Thank you for your response. I'll try her method as written and look into how long CPLS takes to cure. And a better method for lye-heavy testing. I also saw your response to my other post about the problem with using extracts during dilution. I made a batch omitting these and my soap is now that golden yellow color again. I think the chamomile was just too dark. Is there any way to include extracts in liquid soap without risking microbial growth?



CreativeWeirdo said:


> May I asked if you used a fragrance oil?  If so, which one?


Thanks for your response. I do not use fragrance oils. I do use a combination of essential oils though at a total usage rate of 1% of the diluted soap. The essential oils are lavendar and spearmint.

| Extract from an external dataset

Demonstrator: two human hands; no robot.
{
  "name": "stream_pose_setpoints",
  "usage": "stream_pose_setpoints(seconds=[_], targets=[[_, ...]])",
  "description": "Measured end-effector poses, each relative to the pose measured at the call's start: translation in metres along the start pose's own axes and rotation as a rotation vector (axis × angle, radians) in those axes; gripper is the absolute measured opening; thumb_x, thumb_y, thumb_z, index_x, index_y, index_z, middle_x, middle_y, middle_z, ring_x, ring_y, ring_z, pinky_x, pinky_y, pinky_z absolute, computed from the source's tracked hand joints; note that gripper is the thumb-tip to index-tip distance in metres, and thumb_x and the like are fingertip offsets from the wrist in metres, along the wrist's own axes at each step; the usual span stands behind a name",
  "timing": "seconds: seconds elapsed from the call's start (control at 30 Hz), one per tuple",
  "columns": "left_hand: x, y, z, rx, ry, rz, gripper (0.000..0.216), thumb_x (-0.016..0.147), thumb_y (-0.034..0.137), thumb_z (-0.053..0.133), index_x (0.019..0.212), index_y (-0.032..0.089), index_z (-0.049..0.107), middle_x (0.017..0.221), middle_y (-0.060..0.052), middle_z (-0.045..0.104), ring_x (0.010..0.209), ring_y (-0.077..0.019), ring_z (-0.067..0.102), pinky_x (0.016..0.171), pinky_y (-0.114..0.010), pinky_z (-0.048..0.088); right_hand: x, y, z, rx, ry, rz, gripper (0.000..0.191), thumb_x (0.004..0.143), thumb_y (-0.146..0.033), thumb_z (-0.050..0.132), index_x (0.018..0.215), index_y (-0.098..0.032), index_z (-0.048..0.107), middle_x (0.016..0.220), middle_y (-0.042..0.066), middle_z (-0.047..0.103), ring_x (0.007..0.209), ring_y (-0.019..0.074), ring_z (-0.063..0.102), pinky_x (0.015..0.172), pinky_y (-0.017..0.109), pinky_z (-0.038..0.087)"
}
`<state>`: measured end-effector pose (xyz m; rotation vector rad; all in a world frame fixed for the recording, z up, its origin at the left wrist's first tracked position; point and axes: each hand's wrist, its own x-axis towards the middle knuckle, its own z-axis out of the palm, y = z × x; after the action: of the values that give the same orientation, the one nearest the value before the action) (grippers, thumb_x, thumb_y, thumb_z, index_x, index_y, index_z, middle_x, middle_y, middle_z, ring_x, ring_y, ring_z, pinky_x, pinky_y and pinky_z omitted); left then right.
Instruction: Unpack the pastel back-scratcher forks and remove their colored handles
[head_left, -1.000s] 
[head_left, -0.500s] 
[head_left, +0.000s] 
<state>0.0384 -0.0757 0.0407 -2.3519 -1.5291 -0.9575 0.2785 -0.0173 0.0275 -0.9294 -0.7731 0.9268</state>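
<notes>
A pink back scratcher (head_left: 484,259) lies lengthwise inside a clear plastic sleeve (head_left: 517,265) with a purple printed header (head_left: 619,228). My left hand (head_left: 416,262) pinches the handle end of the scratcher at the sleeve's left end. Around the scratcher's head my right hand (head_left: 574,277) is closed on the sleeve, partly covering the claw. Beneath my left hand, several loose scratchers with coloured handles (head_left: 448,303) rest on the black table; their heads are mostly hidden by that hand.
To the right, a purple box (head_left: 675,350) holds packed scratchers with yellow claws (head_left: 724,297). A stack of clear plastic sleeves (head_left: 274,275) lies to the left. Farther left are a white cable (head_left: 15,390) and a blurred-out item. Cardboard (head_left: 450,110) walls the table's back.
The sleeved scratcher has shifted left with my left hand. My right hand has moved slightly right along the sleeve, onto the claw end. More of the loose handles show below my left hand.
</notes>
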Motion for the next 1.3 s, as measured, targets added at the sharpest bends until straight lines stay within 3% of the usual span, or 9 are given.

I was using extracts, however--chamomile and aloe. And I think the darkness of the chamomile is what made my soap dark. I was informed that I should not use extracts in dilution water though because that puts the soap at risk for microbial growth.



Zany_in_CO said:


> My thoughts exactly.


Thanks for your response, the informative links, and your advice. I'll try the IrishLass method as written.


----------



## CreativeWeirdo (Sep 25, 2021)

Sounds like you've got a solid plan there!  Let us know how it all turns out.  All the best! *thumbs up*


----------



## Professor Bernardo (Sep 26, 2021)

You state you use a stainless steel pot... does it have a heavy bottom?  Is the hot plate accurate with temperature?

I have always had my hot processed liquid soaps turn an amber color, regardless of what I do.  I personally, do not find it to be a problem.   Is the soap dark, as in dark brown or just a deep amber color?

Are you able to post photos of your soap after dilution and such?  I find that the minute quantities of fragrance or essential oils' coloration does not dramatically affect the color of the end product.


----------



## j163j (Oct 10, 2021)

Professor Bernardo said:


> You state you use a stainless steel pot... does it have a heavy bottom?  Is the hot plate accurate with temperature?
> 
> I have always had my hot processed liquid soaps turn an amber color, regardless of what I do.  I personally, do not find it to be a problem.   Is the soap dark, as in dark brown or just a deep amber color?
> 
> Are you able to post photos of your soap after dilution and such?  I find that the minute quantities of fragrance or essential oils' coloration does not dramatically affect the color of the end product.


I am using stainless steel but the bottom wasn’t that heavy so I switched out my pot. Thanks for the suggestion. The hot plate is accurate. Turns out it was just the chamomile making the soap darker, so I’m not using that anymore. The color was more deep amber like you said, and looked darker inside the pot than out lol. The lighter colored soap photo is the soap without the chamomile. Everything worked out well, thanks everyone!


----------